Laxalt helped push for the passage of the Adam Walsh Child Protection Safety and Act of 2006, a comprehensive child crimes and protection bill that created the National Sex Offender Registry and included a lifetime registration requirement for serious offenders.

“She was just one of those people that, if there was a problem, she wanted to help fix it,” her son and former Attorney General Adam Laxalt said.

After she formed the lobbying firm Laxalt Corporation in 1984, Michelle Laxalt was named one of the top 50 lobbyists in Washington D.C. by the Washingtonian magazine. She represented the Motion Picture Association, oil and gas interests in Texas, rail labor employees and textile magnate Roger Milliken, a strong opponent of the North American Free Trade Agreement.
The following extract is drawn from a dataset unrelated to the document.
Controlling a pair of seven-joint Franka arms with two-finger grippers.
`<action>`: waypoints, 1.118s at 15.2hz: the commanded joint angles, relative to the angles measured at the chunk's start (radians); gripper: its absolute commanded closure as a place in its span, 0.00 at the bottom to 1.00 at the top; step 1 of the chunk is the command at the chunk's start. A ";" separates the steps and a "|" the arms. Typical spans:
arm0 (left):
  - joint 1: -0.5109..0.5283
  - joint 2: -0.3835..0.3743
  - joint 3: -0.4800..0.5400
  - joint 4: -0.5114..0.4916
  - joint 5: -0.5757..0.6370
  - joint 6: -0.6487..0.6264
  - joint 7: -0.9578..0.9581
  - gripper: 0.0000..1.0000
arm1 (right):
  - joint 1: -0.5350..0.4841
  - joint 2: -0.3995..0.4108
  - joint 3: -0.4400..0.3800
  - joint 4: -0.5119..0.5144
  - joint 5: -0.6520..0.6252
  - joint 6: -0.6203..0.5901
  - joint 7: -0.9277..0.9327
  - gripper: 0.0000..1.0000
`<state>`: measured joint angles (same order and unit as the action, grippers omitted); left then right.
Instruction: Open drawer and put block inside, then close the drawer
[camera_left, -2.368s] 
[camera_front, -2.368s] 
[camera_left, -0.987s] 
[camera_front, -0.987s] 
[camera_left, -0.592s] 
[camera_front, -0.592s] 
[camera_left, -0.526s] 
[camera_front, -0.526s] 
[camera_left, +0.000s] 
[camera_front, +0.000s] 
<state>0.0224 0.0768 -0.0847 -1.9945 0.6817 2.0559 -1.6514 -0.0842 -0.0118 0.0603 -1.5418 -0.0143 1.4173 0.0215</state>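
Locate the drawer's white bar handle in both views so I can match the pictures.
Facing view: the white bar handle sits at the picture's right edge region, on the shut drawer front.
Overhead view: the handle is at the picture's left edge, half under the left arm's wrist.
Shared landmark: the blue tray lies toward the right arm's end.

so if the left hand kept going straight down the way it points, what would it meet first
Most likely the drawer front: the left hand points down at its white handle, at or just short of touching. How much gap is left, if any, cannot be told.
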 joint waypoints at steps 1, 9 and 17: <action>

She also worked in both the executive and legislative branches, including as the director of legislation for the Agency for International Development in the Reagan Administration, and appeared on television as a pundit, speaking about issues ranging from Senate term limits to the O.J. Simpson trial.

Her friends and family remembered her as a confident and honest person who was able to affect people and “fill a room.” She had an irreverent sense of humor, but was also compassionate. Despite developing multiple sclerosis in her 50s, she continued to work until 2012 when she moved back to Nevada and support her family.

Michelle Laxalt is survived by her three children Adam, Tori and Tessa, her four grandchildren and a large extended family.

“She was the most loving mother that I could ever hope for,” Adam Laxalt said.